= Nemesio Pozuelo =

Soviet footballer (1940–2026)

Nemesio Nemesyevich Pozuelo (Немесио Немесьевич Посуэло; 7 July 1940 – 28 May 2026) was a Soviet footballer who was a forward. He was awarded the Master of Sports of the USSR in 1963.

== Biography ==
Nemesio Pozuelo was born in Kharkov, Ukrainian SSR, USSR, the son of Spanish refugees. His father was a member of the Central Committee of the Communist Party of Spain. His mother died of cancer when Pozuelo was seven years old. He then moved between orphanages in Bolshevo, Yevpatoria and Ivanovo and started playing football at an orphanage in Ivanovo.

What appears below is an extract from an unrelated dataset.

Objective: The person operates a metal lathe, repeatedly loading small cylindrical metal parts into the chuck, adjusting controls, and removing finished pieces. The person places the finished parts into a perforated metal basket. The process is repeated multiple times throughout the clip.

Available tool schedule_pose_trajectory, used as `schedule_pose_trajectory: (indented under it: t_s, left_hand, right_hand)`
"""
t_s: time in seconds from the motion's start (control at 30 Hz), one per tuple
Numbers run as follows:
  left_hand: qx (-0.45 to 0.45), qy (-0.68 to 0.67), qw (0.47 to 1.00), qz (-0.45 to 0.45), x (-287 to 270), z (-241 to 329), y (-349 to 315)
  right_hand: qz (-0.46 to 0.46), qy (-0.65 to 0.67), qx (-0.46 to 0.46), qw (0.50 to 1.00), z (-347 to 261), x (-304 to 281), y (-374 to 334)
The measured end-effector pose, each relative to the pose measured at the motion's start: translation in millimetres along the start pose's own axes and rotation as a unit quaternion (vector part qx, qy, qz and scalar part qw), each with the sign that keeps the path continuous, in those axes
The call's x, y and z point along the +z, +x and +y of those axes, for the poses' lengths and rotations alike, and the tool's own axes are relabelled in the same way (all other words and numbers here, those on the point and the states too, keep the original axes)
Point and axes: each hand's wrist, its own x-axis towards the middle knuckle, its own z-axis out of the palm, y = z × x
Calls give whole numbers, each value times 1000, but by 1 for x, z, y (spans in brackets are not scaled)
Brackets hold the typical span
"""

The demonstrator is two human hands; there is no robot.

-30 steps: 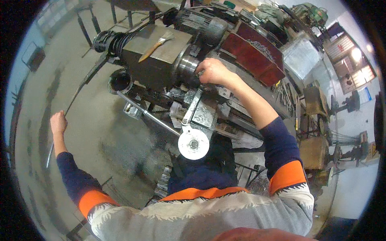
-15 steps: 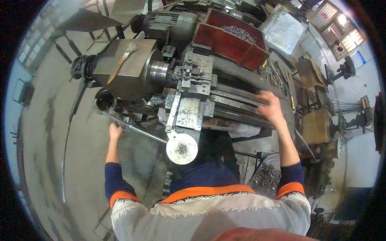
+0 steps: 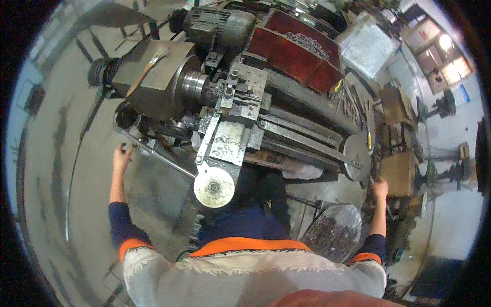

He joined the youth academy of Torpedo Moscow through his father's friendship with the club's captain Agustin Gomez. He made two appearances as Torpedo won the 1960 Soviet Top League. In the second half of the 1964 season he moved to the Spartak Moscow. He spent one year there, scoring 3 goals in 13 appearances, one of which came against Lev Yashin. He then went to Zenit Saint Petersburg in 1965. At Zenit, he made five appearances before being handed a one-year suspension for "repeated violations of team discipline". He did not return to playing but received a lifetime ban from football after he was accused of having had a drinking session with Spartak forward Yury Sevidov before Sevidov hit and killed a pedestrian with his car.

In 1996, he returned to Spain, to the city of Velilla de San Antonio. He worked as a coach at a children's school.

Pozuelo died on 28 May 2026, at the age of 85.